METRO
Diapositiva tomada en Nueva York hacia 1986, luego la retoqué y quedó esto
Me adentro en los corredores donde las voces se transforman en ecos arrebujados. Subo después al vagón lleno de gente apiñada, sujeta a las barras del techo. Ahí están los detalles de la proximidad, un aluvión imprevisto: los perfiles de las uñas, los esmaltes nacarados, las siluetas de las caras, el color de los ojos, la longitud de las pestañas, los ribetes de sudor, el olor de los abrigos, el color de los zapatos, los perfumes en la piel, los tonos de las camisas, las miradas perdidas en el linóleo, en el fondo de los vagones, en otros ojos más atentos, en la nada.
Dejo el tren una estación antes y camino. En los andenes la gente se mueve. Mirarlos quietos es una impertinencia a su exposición estática. La quietud es una forma de desnudez, de exhibición sin remedio.

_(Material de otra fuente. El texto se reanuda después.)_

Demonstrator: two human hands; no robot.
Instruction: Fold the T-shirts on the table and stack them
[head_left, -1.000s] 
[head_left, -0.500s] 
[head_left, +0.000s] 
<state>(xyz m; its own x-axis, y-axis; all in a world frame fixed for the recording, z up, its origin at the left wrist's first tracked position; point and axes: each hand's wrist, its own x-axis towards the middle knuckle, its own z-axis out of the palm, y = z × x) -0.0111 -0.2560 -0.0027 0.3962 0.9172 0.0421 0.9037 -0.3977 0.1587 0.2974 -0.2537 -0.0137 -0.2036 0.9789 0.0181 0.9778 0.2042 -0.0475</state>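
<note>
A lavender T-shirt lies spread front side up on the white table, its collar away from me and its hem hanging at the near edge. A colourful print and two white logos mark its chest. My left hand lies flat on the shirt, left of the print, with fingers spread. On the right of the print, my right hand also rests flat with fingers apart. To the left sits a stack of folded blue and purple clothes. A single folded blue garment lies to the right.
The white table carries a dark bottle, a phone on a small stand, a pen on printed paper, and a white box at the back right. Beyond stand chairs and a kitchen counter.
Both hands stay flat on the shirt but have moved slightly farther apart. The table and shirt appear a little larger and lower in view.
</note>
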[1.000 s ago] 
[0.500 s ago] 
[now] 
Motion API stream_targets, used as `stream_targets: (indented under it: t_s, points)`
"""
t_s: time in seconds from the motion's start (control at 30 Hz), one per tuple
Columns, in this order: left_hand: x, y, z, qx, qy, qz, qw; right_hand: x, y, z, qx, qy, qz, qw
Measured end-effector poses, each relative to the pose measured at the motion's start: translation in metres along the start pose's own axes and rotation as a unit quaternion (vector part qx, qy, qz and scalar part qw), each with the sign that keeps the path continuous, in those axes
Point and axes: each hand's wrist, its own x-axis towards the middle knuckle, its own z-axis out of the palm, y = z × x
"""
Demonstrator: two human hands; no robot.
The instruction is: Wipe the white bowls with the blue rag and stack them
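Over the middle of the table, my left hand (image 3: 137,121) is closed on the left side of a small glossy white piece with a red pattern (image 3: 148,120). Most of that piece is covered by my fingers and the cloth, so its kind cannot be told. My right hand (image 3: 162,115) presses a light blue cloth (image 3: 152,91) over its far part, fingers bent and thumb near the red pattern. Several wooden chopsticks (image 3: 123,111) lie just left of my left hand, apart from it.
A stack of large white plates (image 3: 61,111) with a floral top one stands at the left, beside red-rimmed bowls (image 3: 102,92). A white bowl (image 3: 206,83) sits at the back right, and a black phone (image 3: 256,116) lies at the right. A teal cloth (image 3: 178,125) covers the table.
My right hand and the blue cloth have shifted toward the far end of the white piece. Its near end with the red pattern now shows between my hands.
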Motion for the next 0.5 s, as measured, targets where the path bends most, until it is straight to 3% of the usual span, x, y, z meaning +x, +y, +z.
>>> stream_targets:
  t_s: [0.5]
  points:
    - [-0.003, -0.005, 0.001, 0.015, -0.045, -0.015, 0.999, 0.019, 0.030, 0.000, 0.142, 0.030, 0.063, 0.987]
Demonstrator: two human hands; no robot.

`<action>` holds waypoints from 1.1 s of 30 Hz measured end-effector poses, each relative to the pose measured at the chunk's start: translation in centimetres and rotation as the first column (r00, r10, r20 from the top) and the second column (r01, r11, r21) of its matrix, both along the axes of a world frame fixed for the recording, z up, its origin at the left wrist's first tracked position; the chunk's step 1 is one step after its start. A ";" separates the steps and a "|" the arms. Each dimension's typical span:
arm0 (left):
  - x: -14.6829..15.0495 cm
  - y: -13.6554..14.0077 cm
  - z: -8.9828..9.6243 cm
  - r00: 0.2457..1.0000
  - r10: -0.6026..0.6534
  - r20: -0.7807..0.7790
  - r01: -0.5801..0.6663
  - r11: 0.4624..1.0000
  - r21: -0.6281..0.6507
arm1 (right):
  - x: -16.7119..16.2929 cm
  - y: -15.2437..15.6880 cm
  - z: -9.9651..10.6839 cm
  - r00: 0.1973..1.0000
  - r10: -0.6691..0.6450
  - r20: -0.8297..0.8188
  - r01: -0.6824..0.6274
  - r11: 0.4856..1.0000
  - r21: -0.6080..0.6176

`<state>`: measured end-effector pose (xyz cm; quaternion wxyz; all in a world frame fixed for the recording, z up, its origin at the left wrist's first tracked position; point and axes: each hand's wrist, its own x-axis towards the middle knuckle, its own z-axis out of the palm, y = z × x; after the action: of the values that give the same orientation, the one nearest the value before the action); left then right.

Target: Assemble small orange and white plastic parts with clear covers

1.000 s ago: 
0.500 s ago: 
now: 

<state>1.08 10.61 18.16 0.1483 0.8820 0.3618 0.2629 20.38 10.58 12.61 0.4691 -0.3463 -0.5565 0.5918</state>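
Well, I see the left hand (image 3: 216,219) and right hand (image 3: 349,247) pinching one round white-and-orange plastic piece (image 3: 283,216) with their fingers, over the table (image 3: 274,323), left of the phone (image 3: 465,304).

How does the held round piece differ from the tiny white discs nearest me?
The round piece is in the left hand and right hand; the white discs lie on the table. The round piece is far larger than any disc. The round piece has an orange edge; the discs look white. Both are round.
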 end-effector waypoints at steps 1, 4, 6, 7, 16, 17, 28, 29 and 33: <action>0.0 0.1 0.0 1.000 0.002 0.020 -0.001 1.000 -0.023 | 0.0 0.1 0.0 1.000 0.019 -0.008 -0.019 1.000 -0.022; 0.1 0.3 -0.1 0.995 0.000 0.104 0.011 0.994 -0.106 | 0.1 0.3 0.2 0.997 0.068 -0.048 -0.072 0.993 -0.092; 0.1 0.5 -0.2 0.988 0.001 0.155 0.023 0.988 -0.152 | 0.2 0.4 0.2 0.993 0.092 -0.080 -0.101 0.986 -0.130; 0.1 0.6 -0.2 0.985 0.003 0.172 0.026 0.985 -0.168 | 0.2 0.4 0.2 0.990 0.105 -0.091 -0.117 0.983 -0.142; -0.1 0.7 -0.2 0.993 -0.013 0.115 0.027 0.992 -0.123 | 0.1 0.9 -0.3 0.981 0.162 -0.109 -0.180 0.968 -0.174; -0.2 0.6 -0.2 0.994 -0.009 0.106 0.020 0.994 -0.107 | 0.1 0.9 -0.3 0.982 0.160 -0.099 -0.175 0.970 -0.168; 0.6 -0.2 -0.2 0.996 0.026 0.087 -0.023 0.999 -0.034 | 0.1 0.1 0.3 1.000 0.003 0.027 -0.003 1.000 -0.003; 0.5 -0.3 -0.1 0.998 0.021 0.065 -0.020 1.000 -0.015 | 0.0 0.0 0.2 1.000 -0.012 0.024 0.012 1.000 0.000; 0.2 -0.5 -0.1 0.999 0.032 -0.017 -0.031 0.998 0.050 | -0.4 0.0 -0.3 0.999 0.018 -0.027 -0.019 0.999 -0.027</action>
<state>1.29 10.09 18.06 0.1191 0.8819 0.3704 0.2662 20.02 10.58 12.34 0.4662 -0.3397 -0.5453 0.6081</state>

La gente apiñada no vale gran cosa. Un hombre calvo y pequeño va a la cola de la multitud. Tiene un bigote previsible, de militar chusquero, de virilidad impostada, chaleco de punto gris, abotonado hasta abajo y gafas de concha. Sobre su cráneo brillante se posan escurridizas todas las luces del andén. Camina con pasos cortos, alargando muy poco las piernas, sin casi doblar las rodillas. Las manos delante de la cintura y las palmas hacia adentro. Asexuado. Débil de fuerza y carácter. En Power Drills había alguien así. Un hombrecillo diminuto que abonaba las notas de gastos. También le brillaba la calva y se movía con pasos cortos y las palmas abiertas contra los muslos. Frágil como una silueta de papel silenciosa, desplazándose muda sobre la moqueta verde que despedía un calor asfixiante. Era un hijo de puta.
Desde abajo se le aupaban sobre la montura de concha los ojos hundidos y bisbisaba que algo no estaba bien. La nota no estaba bien, faltaban detalles.
Montalvo tardó quince días en cobrar unos gastos que había adelantado.
- La nota no está bien. Desglose gastos por partidas.
Desglosados por partidas.
- La nota no está bien. Ajústela a una página.
Ajustada a una página.
- La nota sigue sin estar bien.
Montalvo había cruzado el mar hasta Mallorca sobre una tabla de esquí náutico tirado por una motora y esperó al administrativo en el aparcamiento. Le abordó antes de que cerrase la puerta del coche. Se inclinó sobre él y le cogió de la pechera. Acercó su cara a la suya y los ojos del hombrecillo se llenaron de lágrimas, tragó saliva, sorbió los mocos y escondió el cuello entre los hombros.
Montalvo lo sostuvo frente a sí unos segundos. No le dijo nada. Aflojó el rostro y luego la mano. El otro se desplomó contra el asiento como un fardo pequeño. Miró hacia el frente y accionó el motor sin descongestionar el cuello de los hombros. Montalvo cerró la puerta y le miró alejarse. Se sintió mal. No durmió. No se libraba de la cara del hombrecillo, con los ojos anegados y la calva brillante.
Al día siguiente Montalvo recorrió avergonzado la moqueta que daba tanto calor, en dirección al hombre diminuto. Se paró frente a él y se inclinó para disculparse. El administrativo miró hacia la cara enorme del fenómeno que había llegado a Mallorca en una tabla de esquí y le murmuró con un papel en la mano.
- La nota no está bien. Desglose los trayectos del apartado kilometraje.
Montalvo recogió la nota en silencio y se fue con ella a desglosar el apartado del kilometraje.
Los últimos escalones antes de llegar a la calle están mojados. Llueve. Da igual, aprovecharé los voladizos para avanzar por las aceras. Otra vez gente apiñada. Todos quieren guarecerse bajo las cornisas. Sin darnos cuenta se hace de noche y se encienden las luces.
-¡Taxi!. Gritan desde las aceras.
-¿Dame algo? Piden desde un portal.
-¡A 3 euros! ¡A 3 euros!. El negro avispado ofrece paraguas.
-Mamá, cómo es la gente cuando se hace mayor. Pregunta un niño con ganas de saber.
-Invisible. Contesta la madre que todo lo sabe.